- _WHAT NEEDS TO BE DONE_
Below are lines of data, and only some are wanted. Please repeat exactly those from the line that has "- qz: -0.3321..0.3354" through the line that has "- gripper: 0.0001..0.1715".

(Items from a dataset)

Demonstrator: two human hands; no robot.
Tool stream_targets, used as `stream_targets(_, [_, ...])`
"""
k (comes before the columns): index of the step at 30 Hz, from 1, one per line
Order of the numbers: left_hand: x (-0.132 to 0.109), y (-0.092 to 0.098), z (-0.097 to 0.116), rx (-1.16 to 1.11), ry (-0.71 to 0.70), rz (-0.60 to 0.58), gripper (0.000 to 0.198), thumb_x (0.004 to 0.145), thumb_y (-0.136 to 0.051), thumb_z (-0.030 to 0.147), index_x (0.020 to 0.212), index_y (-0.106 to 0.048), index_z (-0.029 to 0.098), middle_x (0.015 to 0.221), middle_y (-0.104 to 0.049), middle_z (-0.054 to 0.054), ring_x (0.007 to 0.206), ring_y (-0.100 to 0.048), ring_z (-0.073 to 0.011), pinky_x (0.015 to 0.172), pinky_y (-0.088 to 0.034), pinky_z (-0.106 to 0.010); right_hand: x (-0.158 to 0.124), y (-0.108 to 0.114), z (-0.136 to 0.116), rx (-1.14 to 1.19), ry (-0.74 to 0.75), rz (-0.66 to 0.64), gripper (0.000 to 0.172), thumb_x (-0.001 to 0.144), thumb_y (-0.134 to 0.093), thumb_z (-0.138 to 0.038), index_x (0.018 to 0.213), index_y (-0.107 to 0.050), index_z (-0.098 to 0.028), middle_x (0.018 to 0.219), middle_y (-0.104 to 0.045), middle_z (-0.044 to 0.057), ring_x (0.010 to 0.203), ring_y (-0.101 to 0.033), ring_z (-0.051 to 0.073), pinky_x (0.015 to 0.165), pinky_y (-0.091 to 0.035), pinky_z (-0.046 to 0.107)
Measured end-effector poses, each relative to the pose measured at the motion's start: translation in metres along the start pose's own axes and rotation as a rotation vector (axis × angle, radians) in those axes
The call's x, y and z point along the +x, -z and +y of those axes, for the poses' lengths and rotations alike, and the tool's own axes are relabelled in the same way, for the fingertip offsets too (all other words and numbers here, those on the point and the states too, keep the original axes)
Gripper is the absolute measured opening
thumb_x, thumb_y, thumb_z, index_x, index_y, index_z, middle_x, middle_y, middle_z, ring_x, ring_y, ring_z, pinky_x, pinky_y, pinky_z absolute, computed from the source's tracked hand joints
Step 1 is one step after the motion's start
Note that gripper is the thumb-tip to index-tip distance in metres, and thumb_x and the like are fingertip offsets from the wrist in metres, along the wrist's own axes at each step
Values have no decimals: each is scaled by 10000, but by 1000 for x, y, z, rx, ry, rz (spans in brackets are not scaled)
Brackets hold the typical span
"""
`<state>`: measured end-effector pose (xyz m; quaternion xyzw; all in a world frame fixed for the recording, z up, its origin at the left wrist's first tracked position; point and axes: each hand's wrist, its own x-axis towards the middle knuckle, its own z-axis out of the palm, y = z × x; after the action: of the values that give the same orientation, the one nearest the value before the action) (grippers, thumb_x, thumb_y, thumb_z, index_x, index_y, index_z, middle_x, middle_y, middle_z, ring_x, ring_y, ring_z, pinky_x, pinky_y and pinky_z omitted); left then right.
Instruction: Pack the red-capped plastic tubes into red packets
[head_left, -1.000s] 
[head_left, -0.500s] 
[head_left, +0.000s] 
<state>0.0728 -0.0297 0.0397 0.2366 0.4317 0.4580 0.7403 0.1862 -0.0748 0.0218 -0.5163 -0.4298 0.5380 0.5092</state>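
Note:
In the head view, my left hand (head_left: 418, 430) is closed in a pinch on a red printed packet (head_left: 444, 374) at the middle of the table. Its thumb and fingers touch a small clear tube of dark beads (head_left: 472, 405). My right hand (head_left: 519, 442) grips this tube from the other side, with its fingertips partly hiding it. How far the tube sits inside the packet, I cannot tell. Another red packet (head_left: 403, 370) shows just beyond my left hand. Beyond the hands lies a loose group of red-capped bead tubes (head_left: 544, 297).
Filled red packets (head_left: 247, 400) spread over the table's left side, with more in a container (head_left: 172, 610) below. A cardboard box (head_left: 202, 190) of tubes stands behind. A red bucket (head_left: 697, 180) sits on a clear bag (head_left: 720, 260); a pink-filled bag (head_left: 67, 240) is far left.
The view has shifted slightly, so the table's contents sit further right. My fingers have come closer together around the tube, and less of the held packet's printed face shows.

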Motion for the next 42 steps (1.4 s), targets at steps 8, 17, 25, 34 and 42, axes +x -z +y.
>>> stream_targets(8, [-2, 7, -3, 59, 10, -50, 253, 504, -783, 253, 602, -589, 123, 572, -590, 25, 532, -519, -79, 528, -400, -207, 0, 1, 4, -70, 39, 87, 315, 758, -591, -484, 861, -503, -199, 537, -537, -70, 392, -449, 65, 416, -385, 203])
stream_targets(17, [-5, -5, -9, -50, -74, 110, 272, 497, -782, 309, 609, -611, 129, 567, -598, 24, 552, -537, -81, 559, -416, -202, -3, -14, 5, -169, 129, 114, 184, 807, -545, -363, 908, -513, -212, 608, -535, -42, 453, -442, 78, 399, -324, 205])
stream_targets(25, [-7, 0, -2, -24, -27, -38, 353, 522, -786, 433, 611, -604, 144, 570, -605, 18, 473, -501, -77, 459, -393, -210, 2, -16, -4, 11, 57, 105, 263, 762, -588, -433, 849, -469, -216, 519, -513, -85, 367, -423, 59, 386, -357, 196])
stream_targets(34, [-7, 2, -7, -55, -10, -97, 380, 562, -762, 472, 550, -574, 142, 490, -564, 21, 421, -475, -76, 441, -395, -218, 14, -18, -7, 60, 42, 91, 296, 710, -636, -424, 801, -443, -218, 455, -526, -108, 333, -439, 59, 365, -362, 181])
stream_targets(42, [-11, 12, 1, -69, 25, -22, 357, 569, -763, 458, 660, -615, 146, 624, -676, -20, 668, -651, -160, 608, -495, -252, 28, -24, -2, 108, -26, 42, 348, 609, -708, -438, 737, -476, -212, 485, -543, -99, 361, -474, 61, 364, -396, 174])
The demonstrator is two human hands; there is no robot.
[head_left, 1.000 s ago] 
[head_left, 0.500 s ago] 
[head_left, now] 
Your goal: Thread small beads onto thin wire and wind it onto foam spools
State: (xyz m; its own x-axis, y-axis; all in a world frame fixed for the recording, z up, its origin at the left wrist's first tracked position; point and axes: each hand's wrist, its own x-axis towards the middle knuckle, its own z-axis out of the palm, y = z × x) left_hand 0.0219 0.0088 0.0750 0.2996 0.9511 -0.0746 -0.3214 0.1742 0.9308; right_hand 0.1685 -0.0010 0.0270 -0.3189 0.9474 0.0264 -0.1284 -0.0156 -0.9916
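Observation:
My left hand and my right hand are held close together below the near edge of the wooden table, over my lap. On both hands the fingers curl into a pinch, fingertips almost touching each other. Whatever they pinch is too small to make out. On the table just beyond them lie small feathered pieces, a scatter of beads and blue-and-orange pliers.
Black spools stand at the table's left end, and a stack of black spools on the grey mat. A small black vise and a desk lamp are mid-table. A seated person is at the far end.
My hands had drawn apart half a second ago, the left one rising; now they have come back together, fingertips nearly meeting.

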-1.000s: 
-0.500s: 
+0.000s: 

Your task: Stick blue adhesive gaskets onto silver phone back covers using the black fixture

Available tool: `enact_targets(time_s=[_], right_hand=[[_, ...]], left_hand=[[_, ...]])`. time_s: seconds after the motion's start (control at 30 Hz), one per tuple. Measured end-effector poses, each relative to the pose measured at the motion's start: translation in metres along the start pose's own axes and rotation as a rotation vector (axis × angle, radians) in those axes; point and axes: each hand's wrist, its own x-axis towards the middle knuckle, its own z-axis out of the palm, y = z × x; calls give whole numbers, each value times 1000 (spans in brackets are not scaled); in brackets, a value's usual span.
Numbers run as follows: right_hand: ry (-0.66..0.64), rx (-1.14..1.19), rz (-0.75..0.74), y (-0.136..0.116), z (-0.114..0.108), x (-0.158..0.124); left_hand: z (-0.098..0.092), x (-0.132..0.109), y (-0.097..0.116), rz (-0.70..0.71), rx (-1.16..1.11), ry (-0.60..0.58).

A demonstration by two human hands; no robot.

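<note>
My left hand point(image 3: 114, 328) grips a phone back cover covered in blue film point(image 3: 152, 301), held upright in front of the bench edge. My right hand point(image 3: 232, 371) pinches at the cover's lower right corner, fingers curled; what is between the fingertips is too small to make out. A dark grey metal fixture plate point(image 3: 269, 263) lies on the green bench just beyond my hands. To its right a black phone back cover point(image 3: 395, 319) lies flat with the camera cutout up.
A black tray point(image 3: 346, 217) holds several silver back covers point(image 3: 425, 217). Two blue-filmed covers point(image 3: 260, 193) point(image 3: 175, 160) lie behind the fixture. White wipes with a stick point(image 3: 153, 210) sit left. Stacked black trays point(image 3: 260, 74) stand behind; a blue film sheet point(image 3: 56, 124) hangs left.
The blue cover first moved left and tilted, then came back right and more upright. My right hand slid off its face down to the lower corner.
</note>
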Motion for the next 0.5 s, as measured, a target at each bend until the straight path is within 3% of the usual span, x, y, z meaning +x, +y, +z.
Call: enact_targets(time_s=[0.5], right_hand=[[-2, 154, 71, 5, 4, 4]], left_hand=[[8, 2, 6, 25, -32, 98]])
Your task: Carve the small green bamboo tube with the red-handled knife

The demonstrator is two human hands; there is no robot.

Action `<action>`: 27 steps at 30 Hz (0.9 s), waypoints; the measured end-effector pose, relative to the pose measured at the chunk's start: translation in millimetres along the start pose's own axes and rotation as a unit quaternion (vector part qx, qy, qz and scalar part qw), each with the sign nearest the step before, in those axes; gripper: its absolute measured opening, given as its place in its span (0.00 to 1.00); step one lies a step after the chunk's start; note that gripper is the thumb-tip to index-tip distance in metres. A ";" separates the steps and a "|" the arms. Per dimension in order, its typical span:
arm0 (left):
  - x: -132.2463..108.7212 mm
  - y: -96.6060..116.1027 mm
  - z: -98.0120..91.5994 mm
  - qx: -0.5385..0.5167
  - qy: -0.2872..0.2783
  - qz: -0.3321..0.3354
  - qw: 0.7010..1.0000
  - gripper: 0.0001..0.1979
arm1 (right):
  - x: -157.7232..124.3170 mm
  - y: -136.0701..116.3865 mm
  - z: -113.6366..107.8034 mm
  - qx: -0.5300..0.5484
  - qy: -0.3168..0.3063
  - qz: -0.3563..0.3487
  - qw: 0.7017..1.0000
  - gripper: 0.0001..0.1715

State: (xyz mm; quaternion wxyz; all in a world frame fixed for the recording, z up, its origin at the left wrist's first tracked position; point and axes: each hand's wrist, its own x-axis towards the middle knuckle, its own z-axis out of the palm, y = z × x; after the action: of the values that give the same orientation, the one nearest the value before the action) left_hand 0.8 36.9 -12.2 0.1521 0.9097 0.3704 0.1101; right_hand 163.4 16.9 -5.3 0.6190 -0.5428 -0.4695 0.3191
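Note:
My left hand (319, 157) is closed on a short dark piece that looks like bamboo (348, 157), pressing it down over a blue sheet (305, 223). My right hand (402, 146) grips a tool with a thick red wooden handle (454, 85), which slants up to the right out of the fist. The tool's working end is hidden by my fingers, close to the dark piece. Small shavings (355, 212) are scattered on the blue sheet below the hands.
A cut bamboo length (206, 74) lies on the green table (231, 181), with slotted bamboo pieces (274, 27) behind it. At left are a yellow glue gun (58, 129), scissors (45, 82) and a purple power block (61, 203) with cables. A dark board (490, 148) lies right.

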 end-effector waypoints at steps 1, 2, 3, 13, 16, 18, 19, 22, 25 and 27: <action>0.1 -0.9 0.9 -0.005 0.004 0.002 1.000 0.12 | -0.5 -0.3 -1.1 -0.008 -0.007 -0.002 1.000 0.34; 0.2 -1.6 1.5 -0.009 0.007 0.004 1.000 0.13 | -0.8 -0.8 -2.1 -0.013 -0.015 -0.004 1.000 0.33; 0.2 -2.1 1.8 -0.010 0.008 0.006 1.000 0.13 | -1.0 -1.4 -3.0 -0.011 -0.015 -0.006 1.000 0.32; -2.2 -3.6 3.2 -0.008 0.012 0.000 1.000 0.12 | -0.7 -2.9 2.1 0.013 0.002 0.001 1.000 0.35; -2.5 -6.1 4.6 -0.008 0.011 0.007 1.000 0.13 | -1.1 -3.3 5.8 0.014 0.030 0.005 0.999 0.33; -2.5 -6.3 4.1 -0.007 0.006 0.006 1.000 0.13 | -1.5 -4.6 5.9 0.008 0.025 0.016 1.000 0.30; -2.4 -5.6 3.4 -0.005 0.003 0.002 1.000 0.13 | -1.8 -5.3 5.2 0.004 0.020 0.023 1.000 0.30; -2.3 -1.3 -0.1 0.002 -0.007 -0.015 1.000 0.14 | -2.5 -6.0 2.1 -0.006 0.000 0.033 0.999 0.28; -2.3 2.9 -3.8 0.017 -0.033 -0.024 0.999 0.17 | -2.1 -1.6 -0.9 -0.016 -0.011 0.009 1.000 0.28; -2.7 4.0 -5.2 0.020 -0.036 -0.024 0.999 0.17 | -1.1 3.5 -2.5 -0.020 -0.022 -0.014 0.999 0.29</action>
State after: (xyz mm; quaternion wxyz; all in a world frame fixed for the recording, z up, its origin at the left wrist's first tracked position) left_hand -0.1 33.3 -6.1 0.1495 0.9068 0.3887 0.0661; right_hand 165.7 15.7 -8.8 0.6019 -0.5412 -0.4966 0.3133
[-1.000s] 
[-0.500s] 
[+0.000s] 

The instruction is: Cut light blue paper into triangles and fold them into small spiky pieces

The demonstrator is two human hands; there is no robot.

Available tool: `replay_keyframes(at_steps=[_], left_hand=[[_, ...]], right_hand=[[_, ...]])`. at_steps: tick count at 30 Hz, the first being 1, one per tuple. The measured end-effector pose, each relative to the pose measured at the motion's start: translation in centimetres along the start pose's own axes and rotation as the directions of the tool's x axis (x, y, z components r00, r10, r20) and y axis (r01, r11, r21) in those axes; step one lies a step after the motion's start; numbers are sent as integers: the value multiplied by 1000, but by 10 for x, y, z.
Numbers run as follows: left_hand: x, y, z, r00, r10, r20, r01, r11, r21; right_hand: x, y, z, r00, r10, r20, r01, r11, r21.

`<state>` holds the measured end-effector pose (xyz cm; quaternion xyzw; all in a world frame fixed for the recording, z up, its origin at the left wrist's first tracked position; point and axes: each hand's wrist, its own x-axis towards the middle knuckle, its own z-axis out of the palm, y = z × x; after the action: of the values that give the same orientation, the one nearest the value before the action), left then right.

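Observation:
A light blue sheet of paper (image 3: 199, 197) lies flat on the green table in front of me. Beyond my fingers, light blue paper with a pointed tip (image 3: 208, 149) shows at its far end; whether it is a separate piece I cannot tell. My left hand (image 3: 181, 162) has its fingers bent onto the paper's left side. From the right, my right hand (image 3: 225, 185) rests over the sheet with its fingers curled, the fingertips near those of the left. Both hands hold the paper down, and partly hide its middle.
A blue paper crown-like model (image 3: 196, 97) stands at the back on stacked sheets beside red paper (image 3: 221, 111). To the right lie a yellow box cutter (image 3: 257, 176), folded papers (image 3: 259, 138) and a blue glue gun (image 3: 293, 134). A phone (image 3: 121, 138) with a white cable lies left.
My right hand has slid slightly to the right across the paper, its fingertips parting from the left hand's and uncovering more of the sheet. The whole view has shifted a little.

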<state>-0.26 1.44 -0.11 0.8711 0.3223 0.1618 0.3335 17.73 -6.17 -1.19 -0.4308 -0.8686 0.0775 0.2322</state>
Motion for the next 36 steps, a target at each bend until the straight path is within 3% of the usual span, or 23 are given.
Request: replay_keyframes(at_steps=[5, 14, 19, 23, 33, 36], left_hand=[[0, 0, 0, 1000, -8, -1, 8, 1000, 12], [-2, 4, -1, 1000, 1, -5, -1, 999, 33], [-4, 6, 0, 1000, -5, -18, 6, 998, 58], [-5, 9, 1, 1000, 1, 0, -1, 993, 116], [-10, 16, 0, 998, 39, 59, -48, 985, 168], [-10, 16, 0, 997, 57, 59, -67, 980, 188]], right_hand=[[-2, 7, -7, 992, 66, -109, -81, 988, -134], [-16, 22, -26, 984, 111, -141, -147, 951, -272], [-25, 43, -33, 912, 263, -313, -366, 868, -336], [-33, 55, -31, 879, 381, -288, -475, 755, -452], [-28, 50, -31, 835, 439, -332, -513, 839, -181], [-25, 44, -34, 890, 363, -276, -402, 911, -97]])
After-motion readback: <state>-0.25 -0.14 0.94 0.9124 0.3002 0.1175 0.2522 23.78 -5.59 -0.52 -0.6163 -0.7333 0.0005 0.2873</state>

- _WRITTEN RESPONSE_
  - qz: -0.3321..0.3354
  - qw: 0.7010..1.0000
  - gripper: 0.0001..0.1979
arm1 (right):
  - x: -157.7232..124.3170 mm
  - y: -136.0701..116.3865 mm
  - z: -113.6366..107.8034 mm
  - qx: -0.5300..0.5484
  - qy: -0.3168..0.3063
  - qz: -0.3563..0.3487
  - qw: 0.7017..1.0000
  - gripper: 0.0001..0.1715

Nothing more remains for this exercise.